E quanto a ti Maria, meu amor, se eras tu, perdoa me que não te vi, a não ser naqueles olhos tristonhos tão familiares ! Se eras tu assassinei te sem querer e , encarcerei te a ti, ao meu amor e ao pássaro num frasco que, apesar de não ser mais do que um frasco é a expressão exacta do meu bem querer. Tu mergulhada onde Eu te possa proteger dos perigos dos comboios e luzes de Natal.
Amo te muito
Bernardo


7 comentários:

Anónimo disse...
Este comentário foi removido por um gestor do blogue.
C. disse...

Este sempre foi um dos meus contos de eleição e o meu preferido de todos os teus contos... Só alguém com um coração do tamanho do mundo pode compreender a profundidade do amor incondicional...

Adoro-te!

Maruca disse...

Este não conhecia amiga e é lindo, tristemente belo.
Um grande beijo para ti e obrigada pelo teu amor em amizade :)

RA disse...

Adorei quando mo deste para ler ... eu sei demorei a ler mais li e se queres saber ainda o guardo na minha pasta da escola...acompanha-me ... e adorei voltar a ler.A tua veia literária é fantástica!! Beijoquitas grandes!!!!!

Anónimo disse...

epá...isto já conhecço....

isto eu já li....


li numa fnac em Gaia.....

Afonso.

Anónimo disse...

Venoso e arterial assim sim. assim équé.

Af

J. Vilas Maia disse...

É caso para dizer que mais vale um pássaro na mão, que dois a voar...

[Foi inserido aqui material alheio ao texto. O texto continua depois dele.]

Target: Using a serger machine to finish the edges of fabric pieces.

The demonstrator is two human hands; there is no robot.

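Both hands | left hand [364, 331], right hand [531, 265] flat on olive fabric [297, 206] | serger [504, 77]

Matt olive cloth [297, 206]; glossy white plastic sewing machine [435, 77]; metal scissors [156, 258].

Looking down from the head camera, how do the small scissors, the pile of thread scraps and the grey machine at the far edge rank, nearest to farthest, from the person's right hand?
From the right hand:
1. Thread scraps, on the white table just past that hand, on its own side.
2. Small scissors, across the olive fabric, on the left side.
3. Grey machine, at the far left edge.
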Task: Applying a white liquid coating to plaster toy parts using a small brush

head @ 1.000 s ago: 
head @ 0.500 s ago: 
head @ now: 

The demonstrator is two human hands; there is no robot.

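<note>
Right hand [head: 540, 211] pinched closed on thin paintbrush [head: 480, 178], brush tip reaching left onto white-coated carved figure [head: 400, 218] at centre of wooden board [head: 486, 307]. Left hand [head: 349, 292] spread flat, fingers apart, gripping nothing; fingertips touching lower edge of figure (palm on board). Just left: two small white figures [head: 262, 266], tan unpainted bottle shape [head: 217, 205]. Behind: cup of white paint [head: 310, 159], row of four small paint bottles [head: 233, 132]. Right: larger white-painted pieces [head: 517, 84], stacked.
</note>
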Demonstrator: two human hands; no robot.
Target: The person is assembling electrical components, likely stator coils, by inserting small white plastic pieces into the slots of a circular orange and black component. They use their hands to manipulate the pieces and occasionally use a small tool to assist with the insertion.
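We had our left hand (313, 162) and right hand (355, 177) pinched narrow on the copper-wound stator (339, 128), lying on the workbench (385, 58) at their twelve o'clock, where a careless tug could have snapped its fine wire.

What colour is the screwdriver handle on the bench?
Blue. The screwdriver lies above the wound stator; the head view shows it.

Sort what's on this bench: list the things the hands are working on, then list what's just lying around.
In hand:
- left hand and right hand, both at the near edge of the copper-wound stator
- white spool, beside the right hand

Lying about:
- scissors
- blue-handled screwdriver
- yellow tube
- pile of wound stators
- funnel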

não fazendo com isso promoção ao formol.

No fundo, eu gostaria de ver os dois pássaros a voar... sempre há mais opções; por outro, bastaria a quem quer deixar legado aos outros, pense que ele tb vive, e que uma existência não tem de ser obrigatoriamente substituída por aquela que em falta se sente.